━━━ Supplied material ━━━
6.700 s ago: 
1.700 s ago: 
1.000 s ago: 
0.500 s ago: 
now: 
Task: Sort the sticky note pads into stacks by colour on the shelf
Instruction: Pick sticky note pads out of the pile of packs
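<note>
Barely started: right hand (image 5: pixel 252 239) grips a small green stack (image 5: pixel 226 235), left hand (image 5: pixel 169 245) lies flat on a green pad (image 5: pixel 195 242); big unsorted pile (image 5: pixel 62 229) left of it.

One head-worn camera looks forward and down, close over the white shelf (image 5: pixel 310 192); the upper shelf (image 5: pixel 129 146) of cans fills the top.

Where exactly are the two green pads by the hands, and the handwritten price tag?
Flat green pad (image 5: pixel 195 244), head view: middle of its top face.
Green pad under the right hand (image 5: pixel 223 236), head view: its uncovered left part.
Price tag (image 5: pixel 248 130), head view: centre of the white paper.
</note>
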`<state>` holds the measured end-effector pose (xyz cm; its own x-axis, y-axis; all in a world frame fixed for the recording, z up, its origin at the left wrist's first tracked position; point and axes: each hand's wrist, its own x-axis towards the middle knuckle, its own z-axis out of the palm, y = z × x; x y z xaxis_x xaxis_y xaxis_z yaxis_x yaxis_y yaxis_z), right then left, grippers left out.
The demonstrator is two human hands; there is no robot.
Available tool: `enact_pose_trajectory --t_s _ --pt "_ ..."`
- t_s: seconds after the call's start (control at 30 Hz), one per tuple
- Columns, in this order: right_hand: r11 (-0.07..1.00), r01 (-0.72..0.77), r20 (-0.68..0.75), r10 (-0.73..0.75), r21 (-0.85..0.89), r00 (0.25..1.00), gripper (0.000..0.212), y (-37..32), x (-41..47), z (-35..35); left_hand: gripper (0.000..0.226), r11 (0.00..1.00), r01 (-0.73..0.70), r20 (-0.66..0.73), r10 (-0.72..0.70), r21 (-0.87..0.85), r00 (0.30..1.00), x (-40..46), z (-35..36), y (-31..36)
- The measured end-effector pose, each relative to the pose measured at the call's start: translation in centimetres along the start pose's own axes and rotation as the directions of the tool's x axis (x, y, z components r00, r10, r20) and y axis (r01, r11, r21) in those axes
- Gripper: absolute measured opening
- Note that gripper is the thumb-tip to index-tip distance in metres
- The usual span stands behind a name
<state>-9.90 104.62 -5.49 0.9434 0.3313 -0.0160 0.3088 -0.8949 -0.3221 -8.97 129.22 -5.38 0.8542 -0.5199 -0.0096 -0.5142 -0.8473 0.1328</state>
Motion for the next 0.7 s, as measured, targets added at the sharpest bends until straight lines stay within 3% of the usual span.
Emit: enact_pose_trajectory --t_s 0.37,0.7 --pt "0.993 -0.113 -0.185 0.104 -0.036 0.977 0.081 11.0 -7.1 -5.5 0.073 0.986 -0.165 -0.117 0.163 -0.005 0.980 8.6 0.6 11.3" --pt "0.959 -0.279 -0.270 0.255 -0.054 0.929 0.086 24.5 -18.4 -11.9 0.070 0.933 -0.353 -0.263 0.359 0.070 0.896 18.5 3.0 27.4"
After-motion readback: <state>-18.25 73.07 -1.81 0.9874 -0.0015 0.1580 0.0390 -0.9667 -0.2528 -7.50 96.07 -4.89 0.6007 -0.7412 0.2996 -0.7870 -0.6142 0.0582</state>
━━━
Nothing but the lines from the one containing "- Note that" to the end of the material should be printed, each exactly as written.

- Note that gripper is the thumb-tip to index-tip distance in metres
- The usual span stands behind a name
<state>-9.90 104.62 -5.49 0.9434 0.3313 -0.0160 0.3088 -0.8949 -0.3221 -8.97 129.22 -5.38 0.8542 -0.5199 -0.0096 -0.5142 -0.8473 0.1328</state>
Motion for the next 0.7 s, as measured, targets added at the sharpest bends until straight lines stay within 3% of the usual span.
Emit: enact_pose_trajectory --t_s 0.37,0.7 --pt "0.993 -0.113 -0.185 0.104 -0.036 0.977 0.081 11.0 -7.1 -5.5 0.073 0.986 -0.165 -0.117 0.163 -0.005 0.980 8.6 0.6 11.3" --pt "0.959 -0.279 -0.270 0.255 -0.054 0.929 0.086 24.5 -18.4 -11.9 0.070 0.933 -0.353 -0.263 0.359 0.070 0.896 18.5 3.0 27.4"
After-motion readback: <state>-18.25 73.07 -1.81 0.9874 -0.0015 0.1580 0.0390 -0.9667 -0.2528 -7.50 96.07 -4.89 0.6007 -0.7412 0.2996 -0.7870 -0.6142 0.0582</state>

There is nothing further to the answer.